Jewish tradition celebrates ‘righteous converts’ as among the highest exemplars of the religion. |
Astonishingly, Nassivera does not seem to know that one can convert to Judaism, that many people do, and that the Israeli Rabbinate joyfully accepts those who converted according to the proper procedure. Jewish tradition celebrates gerei tzedek, “righteous converts,” as among the highest exemplars of Judaism. A “genetic religious test” to exclude the insufficiently “pure” would thus make zero sense: while most Jews have shared ancestors and identifiable genetic markers, many Jews do not — and are nevertheless still Jewish.
(Nassivera also ignores that Islam, too, is passed down through birth. If one parent is Muslim, the child is considered to be Muslim as well, and need not recite the Shahadatayn upon adulthood to confirm that status.)
Other Nassiverisms
“There are two major ethno-geographic groups of the Jehudim: the (original) Sephardim of the eastern Mediterranean, north Africa and later into Spain, and the much later Ashkenazim of eastern Europe and into Germany.”
"[T]here were basically no Ashkenazim living [in modern-day Israel] prior to the 20th century, especially prior to 1948.”
“It is a demographic and historic fact that the modern state of Israel was founded by Ashkenazic Jews from Europe.”

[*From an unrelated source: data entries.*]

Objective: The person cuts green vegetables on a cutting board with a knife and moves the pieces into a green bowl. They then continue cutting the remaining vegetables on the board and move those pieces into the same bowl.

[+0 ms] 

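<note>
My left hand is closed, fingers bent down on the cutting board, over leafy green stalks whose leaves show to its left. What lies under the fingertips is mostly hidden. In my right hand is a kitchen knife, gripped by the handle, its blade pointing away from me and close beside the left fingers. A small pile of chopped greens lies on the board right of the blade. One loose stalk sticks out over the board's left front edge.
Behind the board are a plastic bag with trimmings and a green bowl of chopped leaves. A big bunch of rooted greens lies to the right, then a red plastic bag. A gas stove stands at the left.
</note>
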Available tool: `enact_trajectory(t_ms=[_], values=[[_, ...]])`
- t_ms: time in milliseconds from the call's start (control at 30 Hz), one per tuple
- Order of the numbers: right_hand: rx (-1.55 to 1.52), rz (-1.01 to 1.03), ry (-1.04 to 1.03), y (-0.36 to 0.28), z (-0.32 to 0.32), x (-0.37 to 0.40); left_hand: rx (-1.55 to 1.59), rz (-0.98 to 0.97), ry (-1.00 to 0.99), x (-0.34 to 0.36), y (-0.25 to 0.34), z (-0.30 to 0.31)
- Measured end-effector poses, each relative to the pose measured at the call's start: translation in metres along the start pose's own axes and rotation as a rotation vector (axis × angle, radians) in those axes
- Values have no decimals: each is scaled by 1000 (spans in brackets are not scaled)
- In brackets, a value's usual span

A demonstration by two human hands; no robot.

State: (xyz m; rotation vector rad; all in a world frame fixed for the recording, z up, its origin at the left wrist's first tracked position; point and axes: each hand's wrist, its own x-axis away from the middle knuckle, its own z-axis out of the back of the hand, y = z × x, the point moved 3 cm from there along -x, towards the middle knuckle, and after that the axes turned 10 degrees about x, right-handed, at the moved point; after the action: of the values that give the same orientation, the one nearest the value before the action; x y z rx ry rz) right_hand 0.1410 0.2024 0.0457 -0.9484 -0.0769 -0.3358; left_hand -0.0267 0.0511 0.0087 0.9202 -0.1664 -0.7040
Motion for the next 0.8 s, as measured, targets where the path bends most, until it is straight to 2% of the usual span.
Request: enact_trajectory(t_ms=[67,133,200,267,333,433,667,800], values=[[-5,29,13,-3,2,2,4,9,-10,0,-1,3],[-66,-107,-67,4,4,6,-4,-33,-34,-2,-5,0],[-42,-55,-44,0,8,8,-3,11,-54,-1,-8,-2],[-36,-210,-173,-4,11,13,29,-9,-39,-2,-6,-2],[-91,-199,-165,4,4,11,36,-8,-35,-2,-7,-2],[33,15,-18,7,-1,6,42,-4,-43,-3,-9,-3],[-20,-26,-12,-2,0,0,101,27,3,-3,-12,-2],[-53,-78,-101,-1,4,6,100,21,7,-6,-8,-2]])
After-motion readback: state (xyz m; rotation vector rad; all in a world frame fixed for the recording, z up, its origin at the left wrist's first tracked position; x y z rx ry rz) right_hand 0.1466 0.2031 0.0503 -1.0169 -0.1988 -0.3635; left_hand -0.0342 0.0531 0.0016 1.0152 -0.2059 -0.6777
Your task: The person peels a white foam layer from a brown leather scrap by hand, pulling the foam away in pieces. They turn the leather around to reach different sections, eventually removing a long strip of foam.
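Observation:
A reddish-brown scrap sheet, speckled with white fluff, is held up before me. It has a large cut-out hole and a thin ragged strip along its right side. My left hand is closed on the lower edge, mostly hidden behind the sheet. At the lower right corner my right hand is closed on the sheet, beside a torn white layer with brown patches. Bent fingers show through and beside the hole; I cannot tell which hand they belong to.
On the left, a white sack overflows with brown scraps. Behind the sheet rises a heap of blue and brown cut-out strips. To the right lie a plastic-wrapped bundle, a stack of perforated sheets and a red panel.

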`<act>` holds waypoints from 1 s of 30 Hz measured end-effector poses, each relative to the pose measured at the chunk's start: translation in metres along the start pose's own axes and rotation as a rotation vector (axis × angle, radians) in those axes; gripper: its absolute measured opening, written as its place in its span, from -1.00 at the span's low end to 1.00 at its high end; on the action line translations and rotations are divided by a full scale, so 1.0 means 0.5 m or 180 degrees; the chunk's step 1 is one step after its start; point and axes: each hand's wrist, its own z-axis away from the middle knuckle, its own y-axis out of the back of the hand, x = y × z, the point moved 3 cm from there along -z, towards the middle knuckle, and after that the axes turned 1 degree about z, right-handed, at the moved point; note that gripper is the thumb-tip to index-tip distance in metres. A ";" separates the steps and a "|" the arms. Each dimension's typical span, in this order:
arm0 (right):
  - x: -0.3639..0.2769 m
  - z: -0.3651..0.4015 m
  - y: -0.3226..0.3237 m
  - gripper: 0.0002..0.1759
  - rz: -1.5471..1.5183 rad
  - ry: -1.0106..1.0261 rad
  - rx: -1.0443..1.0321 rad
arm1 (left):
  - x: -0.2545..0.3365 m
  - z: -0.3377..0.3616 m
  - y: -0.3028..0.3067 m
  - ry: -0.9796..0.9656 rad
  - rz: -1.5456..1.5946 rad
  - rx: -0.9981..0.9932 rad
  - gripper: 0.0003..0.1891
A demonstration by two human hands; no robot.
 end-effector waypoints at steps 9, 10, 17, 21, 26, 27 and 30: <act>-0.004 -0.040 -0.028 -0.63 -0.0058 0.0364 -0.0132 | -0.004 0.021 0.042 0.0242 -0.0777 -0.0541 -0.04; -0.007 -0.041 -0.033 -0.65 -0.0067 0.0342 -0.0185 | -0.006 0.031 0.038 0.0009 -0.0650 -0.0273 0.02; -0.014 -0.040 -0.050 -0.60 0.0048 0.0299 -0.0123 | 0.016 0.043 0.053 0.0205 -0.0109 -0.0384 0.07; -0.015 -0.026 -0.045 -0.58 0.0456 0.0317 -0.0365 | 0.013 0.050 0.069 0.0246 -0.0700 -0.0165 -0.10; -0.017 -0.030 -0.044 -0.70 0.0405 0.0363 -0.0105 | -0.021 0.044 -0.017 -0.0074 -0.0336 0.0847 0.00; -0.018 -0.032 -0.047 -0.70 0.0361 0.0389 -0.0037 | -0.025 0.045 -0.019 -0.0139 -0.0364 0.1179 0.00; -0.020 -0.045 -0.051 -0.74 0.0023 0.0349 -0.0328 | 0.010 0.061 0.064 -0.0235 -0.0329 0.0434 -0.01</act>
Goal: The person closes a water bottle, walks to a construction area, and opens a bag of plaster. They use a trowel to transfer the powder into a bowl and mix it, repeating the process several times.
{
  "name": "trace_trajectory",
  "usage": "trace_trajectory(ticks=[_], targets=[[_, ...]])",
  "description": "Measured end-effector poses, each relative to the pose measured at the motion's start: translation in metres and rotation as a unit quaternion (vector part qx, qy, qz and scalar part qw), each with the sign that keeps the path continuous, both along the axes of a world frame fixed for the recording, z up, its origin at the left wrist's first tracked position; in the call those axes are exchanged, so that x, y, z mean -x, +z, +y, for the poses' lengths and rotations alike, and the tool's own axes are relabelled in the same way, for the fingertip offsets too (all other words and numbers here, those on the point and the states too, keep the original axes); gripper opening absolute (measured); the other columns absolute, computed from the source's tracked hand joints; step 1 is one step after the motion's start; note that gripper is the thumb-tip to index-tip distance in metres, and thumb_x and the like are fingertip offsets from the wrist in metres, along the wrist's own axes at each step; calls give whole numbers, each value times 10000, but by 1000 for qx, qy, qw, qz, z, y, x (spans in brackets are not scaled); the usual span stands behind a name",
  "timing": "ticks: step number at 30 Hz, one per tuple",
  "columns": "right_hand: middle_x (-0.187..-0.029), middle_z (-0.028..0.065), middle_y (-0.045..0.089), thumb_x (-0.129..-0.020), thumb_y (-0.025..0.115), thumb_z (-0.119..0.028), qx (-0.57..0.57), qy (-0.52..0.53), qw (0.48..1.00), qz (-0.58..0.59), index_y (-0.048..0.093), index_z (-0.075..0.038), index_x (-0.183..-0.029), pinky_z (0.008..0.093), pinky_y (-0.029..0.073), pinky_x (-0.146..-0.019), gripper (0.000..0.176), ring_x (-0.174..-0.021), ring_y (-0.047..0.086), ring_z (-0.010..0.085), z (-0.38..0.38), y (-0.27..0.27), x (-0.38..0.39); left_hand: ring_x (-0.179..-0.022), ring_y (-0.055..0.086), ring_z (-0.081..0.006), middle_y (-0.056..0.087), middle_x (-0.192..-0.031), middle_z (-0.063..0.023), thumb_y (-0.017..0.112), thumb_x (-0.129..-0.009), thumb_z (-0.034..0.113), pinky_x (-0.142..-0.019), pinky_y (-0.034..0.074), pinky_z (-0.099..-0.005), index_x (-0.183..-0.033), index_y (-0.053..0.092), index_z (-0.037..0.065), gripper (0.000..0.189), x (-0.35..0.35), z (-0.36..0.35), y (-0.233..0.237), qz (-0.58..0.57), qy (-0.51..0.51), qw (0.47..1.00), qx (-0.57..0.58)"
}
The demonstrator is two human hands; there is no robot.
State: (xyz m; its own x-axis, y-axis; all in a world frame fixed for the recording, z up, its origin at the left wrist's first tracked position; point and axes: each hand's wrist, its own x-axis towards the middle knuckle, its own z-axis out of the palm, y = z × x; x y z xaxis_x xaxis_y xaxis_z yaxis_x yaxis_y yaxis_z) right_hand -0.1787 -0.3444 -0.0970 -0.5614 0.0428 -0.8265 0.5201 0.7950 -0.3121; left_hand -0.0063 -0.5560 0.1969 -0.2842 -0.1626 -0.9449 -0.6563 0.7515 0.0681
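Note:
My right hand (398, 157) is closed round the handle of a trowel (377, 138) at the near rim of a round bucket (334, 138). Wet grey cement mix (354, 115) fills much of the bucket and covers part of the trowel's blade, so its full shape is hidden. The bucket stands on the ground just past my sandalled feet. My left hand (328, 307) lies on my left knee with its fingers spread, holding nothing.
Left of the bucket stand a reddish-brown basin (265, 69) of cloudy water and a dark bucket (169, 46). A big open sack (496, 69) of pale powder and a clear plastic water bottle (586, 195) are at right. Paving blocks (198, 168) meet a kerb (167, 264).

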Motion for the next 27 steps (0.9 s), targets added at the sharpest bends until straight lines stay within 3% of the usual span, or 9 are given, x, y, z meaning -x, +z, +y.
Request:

Why does Nassivera claim that Jews discriminate based on genetics? So that he can then claim that Ashkenazi Jews are exceptionally bigoted, discriminating on a racial basis even against fellow Jews as well as Palestinians: "(T)here is very little genetic difference between the so-called ‘Palestinians’ and the Sephardim.”
Nassivera claims that Jews are exceptionally bigoted so he can lump Israel with the U.S. ‘religious right.’ |
Once Nassivera “establishes” that Ashkenazi Jews are obsessed with racial purity, he can then lump the State of Israel in with the American “Religious Right” and the nationalist movements of Europe, who are fixated on “birtherism, nationalism, racism and bigotry.”
But so many of Nassivera’s premises are simply wrong, the entire argument collapses in on itself. His stated conclusion is laudable: Few would dispute that we humans should recognize our common humanity, genetic differences notwithstanding. But the conclusion seems out of place in an argument that uses a tapestry of falsehoods to claim that Ashkenazi Jews are “backward bigots.”
Israel is not using DNA testing to create a “pure” nation. Judaism does not conflate religious belief with “pure” birth. And if Dr. Nassivera continues to write about Judaism and Israel, he should learn the difference between fact and crankery.
Oren Litwin is the associate director of the Islamism in Politics project of the Middle East Forum.